ASSIGNMENT => Copy all of the material below, line for line.
BEGIN DATA BELOW
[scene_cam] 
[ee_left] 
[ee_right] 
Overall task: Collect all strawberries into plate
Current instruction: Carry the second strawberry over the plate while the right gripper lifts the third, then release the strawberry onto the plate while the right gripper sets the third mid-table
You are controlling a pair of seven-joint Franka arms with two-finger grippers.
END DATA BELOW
TASK RESULT =>
[scene_cam] 
[ee_left] 
[ee_right] 
Overall task: Collect all strawberries into plate
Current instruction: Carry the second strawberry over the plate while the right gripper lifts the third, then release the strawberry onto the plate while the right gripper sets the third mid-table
You are controlling a pair of seven-joint Franka arms with two-finger grippers.

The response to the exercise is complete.